*How to complete this task*.
Beneath this instruction is a listing; print exactly the lines in it starting at the line that contains "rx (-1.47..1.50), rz" and going through the line that contains "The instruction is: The".

*Source data*.
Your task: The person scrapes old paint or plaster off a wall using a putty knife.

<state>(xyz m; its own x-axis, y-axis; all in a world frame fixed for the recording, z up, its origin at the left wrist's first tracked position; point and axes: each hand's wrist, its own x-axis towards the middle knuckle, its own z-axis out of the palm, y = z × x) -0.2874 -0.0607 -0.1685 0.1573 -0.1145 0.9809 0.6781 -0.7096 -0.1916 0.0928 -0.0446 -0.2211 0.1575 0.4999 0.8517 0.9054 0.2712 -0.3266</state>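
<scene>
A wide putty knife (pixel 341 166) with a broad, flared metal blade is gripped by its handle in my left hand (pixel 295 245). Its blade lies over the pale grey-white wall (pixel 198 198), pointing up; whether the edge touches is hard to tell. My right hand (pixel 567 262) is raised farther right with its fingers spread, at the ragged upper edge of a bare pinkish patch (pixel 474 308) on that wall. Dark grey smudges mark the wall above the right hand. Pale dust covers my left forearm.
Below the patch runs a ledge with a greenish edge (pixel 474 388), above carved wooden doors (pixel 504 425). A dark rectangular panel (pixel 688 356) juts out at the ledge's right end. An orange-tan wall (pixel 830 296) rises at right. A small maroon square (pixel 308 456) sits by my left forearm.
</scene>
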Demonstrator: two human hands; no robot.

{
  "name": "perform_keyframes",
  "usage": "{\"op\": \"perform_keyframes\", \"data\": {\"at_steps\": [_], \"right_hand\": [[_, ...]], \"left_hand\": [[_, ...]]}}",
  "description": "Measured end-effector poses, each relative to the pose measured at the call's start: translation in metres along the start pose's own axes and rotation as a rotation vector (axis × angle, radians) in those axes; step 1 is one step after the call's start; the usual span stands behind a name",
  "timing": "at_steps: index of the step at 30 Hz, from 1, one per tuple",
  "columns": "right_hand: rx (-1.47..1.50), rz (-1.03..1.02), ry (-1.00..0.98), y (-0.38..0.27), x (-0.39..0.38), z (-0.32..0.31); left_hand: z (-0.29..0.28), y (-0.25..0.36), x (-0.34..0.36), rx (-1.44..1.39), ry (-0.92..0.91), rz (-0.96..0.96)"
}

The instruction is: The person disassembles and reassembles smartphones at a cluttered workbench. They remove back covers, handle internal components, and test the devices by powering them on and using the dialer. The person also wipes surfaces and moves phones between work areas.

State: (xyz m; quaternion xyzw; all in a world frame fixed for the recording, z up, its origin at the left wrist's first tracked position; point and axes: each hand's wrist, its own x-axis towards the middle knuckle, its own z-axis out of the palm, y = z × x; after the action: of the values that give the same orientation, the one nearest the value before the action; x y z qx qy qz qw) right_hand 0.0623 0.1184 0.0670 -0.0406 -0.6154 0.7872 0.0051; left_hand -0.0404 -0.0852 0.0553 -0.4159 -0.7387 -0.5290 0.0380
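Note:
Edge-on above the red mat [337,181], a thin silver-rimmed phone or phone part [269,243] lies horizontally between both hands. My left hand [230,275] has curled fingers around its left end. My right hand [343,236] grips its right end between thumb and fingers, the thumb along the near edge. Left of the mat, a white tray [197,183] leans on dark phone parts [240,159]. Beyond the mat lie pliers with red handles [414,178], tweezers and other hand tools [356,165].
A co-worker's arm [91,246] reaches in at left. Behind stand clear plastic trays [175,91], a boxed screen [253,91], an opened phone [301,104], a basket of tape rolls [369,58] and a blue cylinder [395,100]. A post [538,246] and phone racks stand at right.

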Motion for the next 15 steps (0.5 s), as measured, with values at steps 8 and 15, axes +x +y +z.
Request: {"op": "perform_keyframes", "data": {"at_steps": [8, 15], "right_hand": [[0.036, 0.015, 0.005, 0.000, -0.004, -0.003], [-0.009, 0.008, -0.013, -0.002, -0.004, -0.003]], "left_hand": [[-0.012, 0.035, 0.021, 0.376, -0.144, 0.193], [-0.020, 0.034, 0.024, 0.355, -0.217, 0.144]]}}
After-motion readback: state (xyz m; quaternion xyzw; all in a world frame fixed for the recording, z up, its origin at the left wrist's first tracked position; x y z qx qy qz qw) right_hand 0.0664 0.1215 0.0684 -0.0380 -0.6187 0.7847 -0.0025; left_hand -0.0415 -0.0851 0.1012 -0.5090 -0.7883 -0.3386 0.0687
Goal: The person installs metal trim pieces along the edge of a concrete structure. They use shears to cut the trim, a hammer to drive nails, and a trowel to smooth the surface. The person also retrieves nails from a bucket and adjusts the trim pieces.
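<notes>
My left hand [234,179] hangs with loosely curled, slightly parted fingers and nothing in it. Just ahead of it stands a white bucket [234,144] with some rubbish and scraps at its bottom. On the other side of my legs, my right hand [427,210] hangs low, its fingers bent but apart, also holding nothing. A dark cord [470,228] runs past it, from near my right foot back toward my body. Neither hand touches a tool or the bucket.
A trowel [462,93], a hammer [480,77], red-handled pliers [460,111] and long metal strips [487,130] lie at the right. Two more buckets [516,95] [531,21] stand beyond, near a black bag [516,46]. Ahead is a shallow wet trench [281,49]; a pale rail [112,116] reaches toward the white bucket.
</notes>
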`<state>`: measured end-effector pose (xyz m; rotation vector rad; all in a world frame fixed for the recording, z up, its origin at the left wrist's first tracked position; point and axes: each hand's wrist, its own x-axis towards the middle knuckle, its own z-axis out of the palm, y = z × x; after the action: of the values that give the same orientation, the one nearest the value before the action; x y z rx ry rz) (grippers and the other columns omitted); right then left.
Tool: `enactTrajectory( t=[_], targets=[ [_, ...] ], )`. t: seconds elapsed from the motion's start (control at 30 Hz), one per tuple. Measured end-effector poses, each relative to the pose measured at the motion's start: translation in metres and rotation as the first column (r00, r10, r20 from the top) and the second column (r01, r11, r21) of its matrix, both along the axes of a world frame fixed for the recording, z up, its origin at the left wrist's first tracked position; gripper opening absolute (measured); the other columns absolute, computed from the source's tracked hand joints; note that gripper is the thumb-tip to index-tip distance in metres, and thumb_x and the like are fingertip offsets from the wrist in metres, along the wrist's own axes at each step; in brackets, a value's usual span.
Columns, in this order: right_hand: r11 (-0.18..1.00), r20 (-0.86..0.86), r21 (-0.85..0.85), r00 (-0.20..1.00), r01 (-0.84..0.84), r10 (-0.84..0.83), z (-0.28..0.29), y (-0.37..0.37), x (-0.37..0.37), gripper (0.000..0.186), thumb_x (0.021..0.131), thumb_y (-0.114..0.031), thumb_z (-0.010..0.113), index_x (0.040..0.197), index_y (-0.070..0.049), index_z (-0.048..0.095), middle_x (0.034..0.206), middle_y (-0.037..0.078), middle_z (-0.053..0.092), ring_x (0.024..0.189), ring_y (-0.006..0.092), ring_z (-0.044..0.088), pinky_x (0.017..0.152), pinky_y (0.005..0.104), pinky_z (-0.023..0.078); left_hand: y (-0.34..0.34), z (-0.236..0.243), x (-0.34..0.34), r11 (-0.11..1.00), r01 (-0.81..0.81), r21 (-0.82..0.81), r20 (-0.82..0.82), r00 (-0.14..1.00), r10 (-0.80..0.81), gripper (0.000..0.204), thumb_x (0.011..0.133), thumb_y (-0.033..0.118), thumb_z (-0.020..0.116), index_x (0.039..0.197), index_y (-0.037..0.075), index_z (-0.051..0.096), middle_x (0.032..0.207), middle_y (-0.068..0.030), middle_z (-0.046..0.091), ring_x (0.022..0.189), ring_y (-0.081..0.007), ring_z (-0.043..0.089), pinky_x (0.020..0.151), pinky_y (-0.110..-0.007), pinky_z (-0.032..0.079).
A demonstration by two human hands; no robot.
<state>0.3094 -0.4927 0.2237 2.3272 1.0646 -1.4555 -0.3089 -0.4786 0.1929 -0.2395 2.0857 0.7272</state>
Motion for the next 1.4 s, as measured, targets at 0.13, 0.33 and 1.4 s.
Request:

*Completed exercise*.
  "columns": "right_hand: rx (-1.47..1.50), rz (-1.03..1.02), ry (-1.00..0.98), y (-0.38..0.27), x (-0.39..0.38), z (-0.32..0.31); left_hand: z (-0.29..0.28), y (-0.25..0.36), x (-0.34..0.36), rx (-1.44..1.39), ry (-0.92..0.91), rz (-0.96..0.96)"
}

The instruction is: The person disassembles and reassembles smartphones at a cluttered workbench. They remove back covers, handle internal components, and test the devices by powering them on and using the dialer. The person also wipes surfaces and moves phones between work areas.

Nothing more is needed to complete the output.